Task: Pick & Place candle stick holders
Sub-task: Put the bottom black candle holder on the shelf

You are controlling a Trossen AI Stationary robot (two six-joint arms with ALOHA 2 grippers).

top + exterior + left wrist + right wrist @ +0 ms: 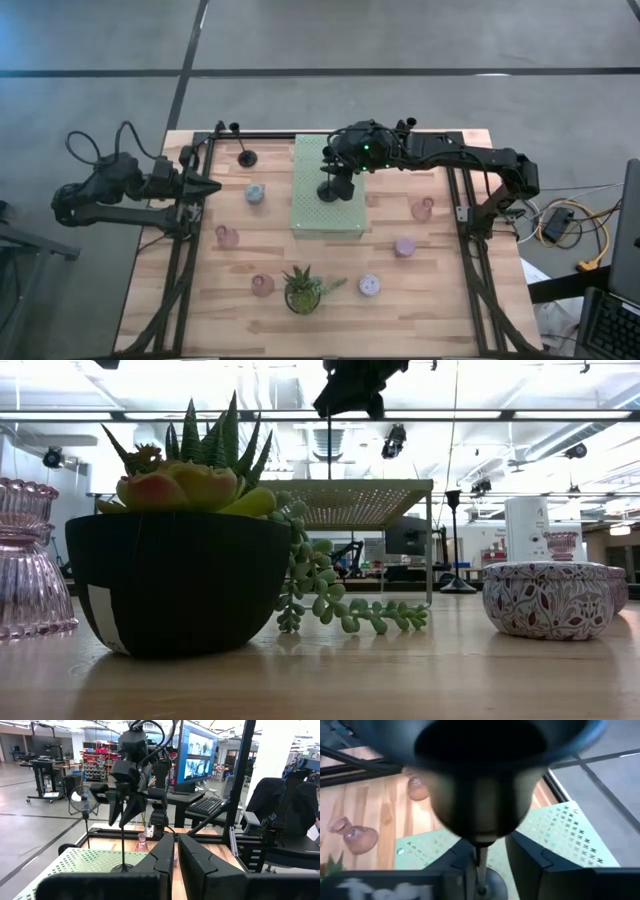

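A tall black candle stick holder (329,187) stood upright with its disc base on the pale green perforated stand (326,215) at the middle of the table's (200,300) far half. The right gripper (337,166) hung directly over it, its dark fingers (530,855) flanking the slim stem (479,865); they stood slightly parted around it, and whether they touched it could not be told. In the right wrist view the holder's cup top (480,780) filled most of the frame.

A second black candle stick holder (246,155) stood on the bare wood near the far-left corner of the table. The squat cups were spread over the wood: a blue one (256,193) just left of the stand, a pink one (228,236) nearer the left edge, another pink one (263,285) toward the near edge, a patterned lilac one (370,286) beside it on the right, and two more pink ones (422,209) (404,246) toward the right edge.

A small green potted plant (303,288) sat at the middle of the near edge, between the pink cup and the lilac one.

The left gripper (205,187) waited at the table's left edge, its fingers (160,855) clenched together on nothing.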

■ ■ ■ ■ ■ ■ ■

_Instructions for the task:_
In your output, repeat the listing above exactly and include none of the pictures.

_Expected answer:_
Task: Pick & Place candle stick holders
Sub-task: Put the bottom black candle holder on the shelf

You are controlling a Trossen AI Stationary robot (two six-joint arms with ALOHA 2 grippers).

top + exterior + left wrist + right wrist @ +0 ms: 

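A tall black candle stick holder (329,187) stood upright with its disc base on the pale green perforated stand (326,215) at the middle of the table's (200,300) far half. The right gripper (337,166) hung directly over it, its dark fingers (530,855) flanking the slim stem (479,865); they stood slightly parted around it, and whether they touched it could not be told. In the right wrist view the holder's cup top (480,780) filled most of the frame.

A second black candle stick holder (246,155) stood on the bare wood near the far-left corner of the table. The squat cups were spread over the wood: a blue one (256,193) just left of the stand, a pink one (228,236) nearer the left edge, another pink one (263,285) toward the near edge, a patterned lilac one (370,286) beside it on the right, and two more pink ones (422,209) (404,246) toward the right edge.

A small green potted plant (303,288) sat at the middle of the near edge, between the pink cup and the lilac one.

The left gripper (205,187) waited at the table's left edge, its fingers (160,855) clenched together on nothing.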

The exercise has been carried out completely.